Many features developed for large systems have now been incorporated into successively smaller platforms. One of the major features and one reason for the acceptance and growth of Compact PCI was in-service removal or hot-swapping, which allows removal of live parts of the system without affecting the overall performance.
Compact PCI, developed in the early 1990s, introduced some useful features previously only available on much more expensive systems. While electronics is getting smaller and more powerful every day because of the demand for increased performance, the power consumed by processors and chipsets is increasing and power produces heat. The knock-on effect of this is the need to ensure adequate ventilation and cooling air circulation through the PSU and other components to maintain them within their design parameters. Obviously, if insufficient airflow is made available, the power supply heats up and is more prone to failure.

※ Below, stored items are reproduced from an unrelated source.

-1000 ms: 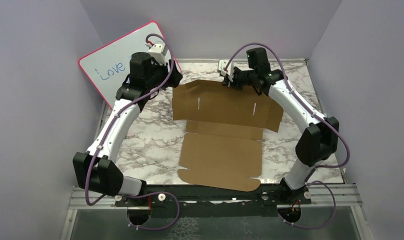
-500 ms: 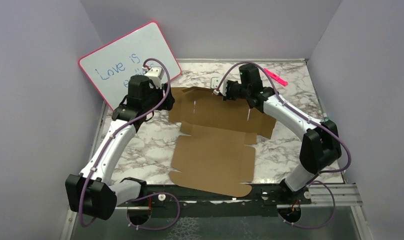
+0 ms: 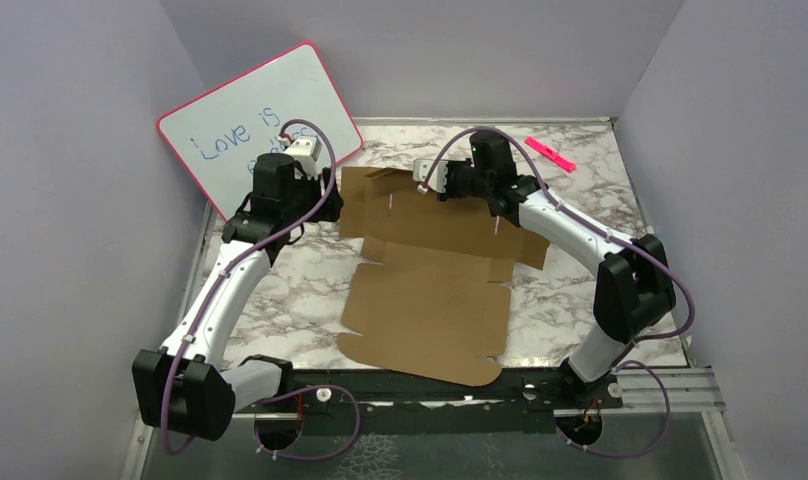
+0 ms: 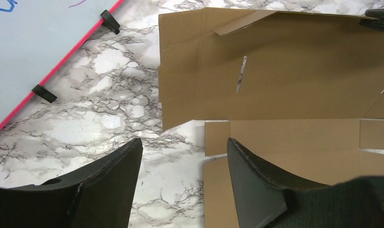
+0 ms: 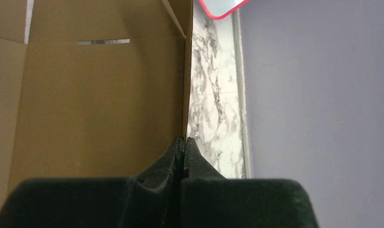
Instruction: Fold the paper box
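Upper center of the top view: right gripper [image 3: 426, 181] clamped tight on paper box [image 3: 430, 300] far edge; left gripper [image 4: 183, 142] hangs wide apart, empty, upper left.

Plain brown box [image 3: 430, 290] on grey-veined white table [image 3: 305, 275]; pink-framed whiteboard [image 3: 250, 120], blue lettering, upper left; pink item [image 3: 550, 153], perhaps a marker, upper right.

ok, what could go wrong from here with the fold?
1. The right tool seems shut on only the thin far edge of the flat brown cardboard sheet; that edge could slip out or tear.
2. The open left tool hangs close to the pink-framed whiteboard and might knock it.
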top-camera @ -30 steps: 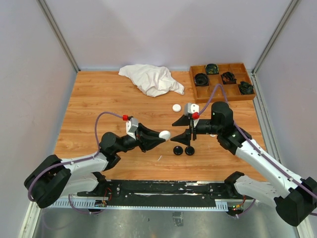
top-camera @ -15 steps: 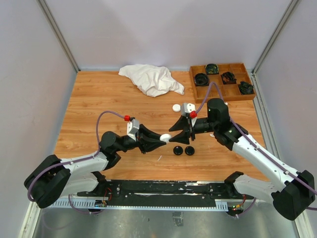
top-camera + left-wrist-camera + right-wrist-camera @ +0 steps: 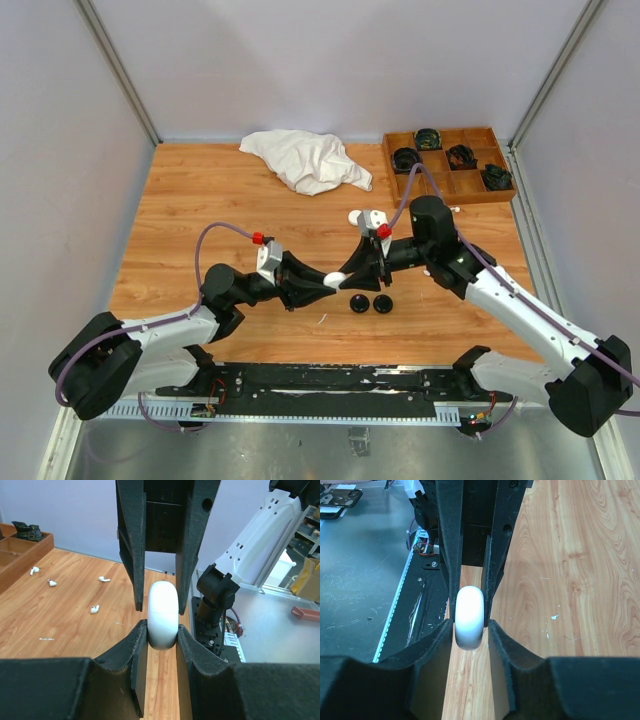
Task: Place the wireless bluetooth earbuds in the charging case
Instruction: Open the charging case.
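My left gripper (image 3: 326, 284) is shut on a white closed charging case (image 3: 334, 278) and holds it above the table; in the left wrist view both pads press the case (image 3: 163, 611). My right gripper (image 3: 346, 271) faces it from the right, with its jaws straddling the other end of the case (image 3: 470, 611). One pad touches the case and a narrow gap shows at the other. Several tiny white earbuds (image 3: 94, 609) lie on the wood near the tray.
Two black round cases (image 3: 358, 303) lie just in front of the grippers. Another white round case (image 3: 355, 215) lies behind the right gripper. A white cloth (image 3: 305, 160) lies at the back. A wooden tray (image 3: 437, 168) with coiled black items stands at the back right.
My right gripper has moved left and onto the case held by my left gripper, and its jaws have narrowed around it. The left gripper has edged right with the case.
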### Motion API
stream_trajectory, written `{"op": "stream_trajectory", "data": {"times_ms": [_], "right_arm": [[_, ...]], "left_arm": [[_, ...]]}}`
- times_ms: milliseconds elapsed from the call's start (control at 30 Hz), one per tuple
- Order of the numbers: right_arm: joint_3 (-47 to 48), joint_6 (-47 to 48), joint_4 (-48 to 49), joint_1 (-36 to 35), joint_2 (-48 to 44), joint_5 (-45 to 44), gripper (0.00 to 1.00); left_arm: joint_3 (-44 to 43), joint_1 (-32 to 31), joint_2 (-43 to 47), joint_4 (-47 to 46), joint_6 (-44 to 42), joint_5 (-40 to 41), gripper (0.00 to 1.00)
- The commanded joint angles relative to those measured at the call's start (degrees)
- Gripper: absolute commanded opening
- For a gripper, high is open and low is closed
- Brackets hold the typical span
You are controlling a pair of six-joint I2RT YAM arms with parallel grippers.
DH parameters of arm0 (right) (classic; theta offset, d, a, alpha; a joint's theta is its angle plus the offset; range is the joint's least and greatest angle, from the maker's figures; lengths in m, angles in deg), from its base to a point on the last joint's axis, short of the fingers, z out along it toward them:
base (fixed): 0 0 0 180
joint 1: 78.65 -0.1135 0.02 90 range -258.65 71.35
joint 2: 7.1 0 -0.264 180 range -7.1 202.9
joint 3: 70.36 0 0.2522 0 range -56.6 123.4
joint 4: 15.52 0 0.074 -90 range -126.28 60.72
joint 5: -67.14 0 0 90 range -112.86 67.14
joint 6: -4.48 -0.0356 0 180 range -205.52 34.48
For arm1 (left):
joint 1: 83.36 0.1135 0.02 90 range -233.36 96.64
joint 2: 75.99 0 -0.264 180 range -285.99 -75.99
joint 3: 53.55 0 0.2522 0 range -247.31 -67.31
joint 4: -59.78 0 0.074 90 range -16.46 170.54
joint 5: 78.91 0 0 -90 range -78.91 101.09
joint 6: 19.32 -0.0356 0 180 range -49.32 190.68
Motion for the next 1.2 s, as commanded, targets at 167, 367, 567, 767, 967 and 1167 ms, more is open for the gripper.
{"op": "stream_trajectory", "data": {"times_ms": [167, 367, 567, 767, 967, 1167], "right_arm": [[6.0, 5.5, -9.2, -1.3, 0.3, -0.8, 0.20], [9.5, 9.8, -17.2, -3.3, 1.8, -5.2, 0.18], [12.7, 12.6, -22.6, -6.3, 3.1, -11.2, 0.18], [13.7, 12.9, -23.3, -8.1, 3.2, -15.0, 0.17], [14.4, 13.1, -23.6, -9.4, 3.5, -17.5, 0.18], [14.6, 12.6, -23.2, -9.7, 3.6, -18.3, 0.18]], "left_arm": [[-2.6, 0.2, 1.8, 5.9, -3.4, -2.1, 0.30], [-3.2, 0.2, 3.2, 11.4, -6.2, -2.5, 0.42], [-3.9, 0.2, 3.7, 14.2, -7.8, -3.0, 0.47], [-4.0, 0.2, 3.9, 14.2, -7.8, -3.2, 0.45], [-4.2, 0.1, 3.7, 14.4, -7.7, -3.2, 0.41], [-4.4, 0.1, 3.7, 14.4, -7.8, -3.2, 0.31]]}}
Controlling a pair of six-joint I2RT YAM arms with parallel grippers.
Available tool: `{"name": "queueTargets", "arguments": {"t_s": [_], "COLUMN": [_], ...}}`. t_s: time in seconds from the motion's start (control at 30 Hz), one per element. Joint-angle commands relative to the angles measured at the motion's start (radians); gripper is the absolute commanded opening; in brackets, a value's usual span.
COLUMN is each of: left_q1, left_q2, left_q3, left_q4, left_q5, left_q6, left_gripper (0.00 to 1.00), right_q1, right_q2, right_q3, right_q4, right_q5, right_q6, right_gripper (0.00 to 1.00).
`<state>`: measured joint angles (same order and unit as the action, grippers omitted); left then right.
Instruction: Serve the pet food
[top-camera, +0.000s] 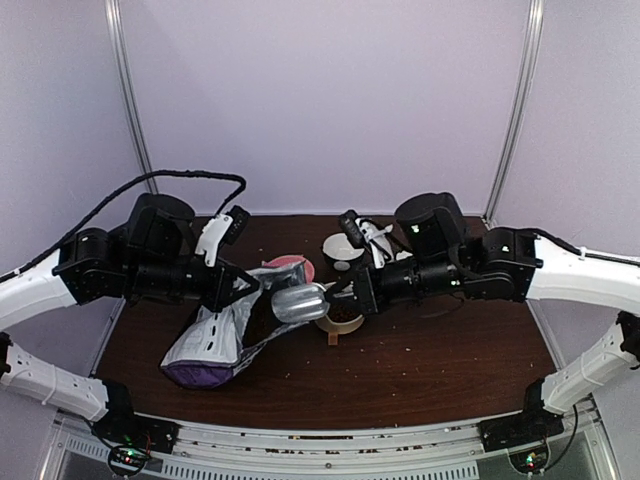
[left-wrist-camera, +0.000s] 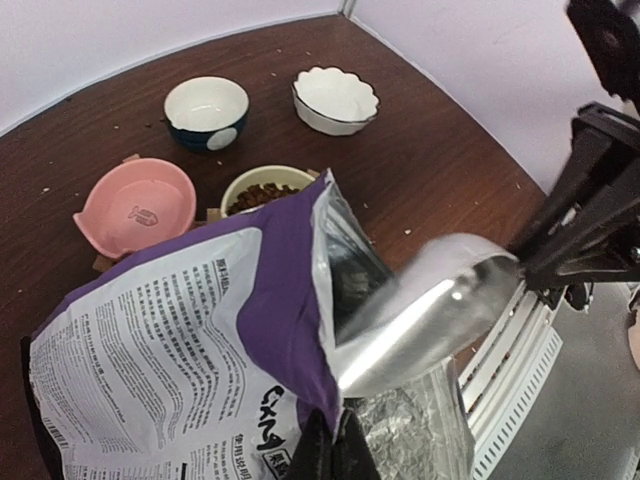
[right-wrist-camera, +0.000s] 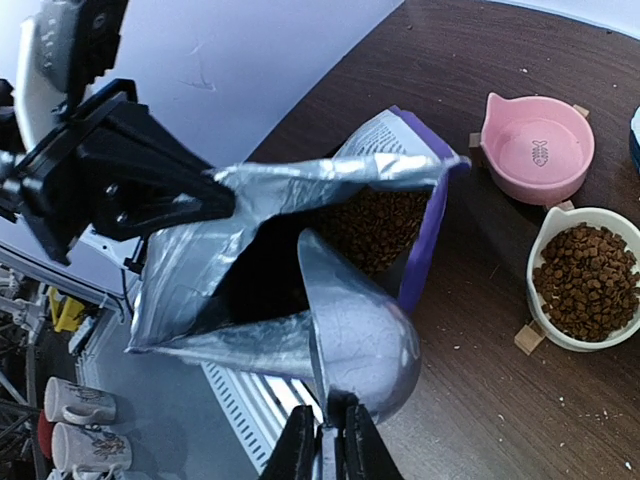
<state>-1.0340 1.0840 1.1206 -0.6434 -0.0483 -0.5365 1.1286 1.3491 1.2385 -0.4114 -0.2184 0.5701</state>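
The pet food (right-wrist-camera: 375, 228) is brown kibble lying inside the opened purple-and-white bag (right-wrist-camera: 300, 250), and more of it fills the cream bowl (right-wrist-camera: 585, 280). My left gripper (left-wrist-camera: 335, 445) is shut on the bag's (left-wrist-camera: 180, 340) upper edge and holds the foil mouth open. My right gripper (right-wrist-camera: 330, 440) is shut on the handle of the silver scoop (right-wrist-camera: 360, 330), whose front edge sits at the bag's mouth. From above, the scoop (top-camera: 298, 302) hangs between the bag (top-camera: 215, 345) and the cream bowl (top-camera: 340, 320). I cannot see what is inside the scoop.
An empty pink bowl (left-wrist-camera: 135, 205) stands beside the kibble bowl (left-wrist-camera: 265, 188). Farther back are a dark bowl with a white inside (left-wrist-camera: 206, 110) and a white scalloped bowl (left-wrist-camera: 335, 98). Loose crumbs dot the brown table (top-camera: 430, 370). Mugs (right-wrist-camera: 75, 420) stand off the table.
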Motion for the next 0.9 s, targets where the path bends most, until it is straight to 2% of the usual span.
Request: {"name": "queueTargets", "arguments": {"t_s": [0.0, 0.23, 0.47, 0.5, 0.6, 0.63, 0.7, 0.87], "left_q1": [-0.107, -0.225, -0.233, -0.233, -0.224, -0.207, -0.136, 0.125], "left_q2": [0.039, 0.168, 0.172, 0.165, 0.121, 0.094, 0.049, -0.067], "left_q3": [0.077, 0.135, 0.127, 0.127, 0.107, 0.092, 0.043, -0.169], "left_q4": [0.159, 0.323, 0.386, 0.370, 0.289, 0.252, 0.185, 0.147], "left_q5": [-0.024, -0.023, -0.064, -0.080, -0.175, -0.216, -0.219, -0.089], "left_q6": [0.060, 0.061, 0.030, 0.032, 0.023, 0.006, -0.050, -0.155], "left_gripper": [0.00, 0.00, 0.00, 0.05, 0.39, 0.46, 0.56, 0.73], "right_q1": [0.032, 0.082, 0.102, 0.103, 0.102, 0.102, 0.102, 0.102], "right_q2": [0.080, 0.182, 0.214, 0.214, 0.208, 0.206, 0.200, 0.204], "right_q3": [0.055, -0.047, -0.138, -0.144, -0.149, -0.150, -0.156, -0.161], "right_q4": [-0.102, 0.083, 0.239, 0.245, 0.237, 0.234, 0.233, 0.234], "right_q5": [0.204, 0.292, 0.340, 0.349, 0.371, 0.378, 0.390, 0.399], "right_q6": [-0.019, 0.062, 0.109, 0.111, 0.112, 0.112, 0.114, 0.117], "right_gripper": [0.00, 0.00, 0.00, 0.00, 0.00, 0.00, 0.00, 0.00]}}
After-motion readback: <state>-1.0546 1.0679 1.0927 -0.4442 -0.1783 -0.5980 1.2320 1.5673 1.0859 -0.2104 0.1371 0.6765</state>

Based on redundancy principles, all major components, such as the power supplies and cooling fans, in addition to the processor board and peripherals, were engineered to allow removal without powering down the complete system. Although in practice the live exchange was as uneventful as unplugging and removing a failed unit, and popping a service replacement into position, the background was somewhat more complex.
In a bus-based system, it is quite likely that the act of removal causes the processor to go into overload, looking for a component that was previously available (even if it was not functioning properly). If a cooling fan breaks down, will there be sufficient airflow through the remaining fans to keep the temperature within the design specification, or will it rise higher and thus cause further problems? With redundancy in power supplies it is also necessary to ensure they are suitably equipped for power sharing and to cope with any spikes when replacement power is switched on, apart from the economic considerations of having spare power supplies in the system.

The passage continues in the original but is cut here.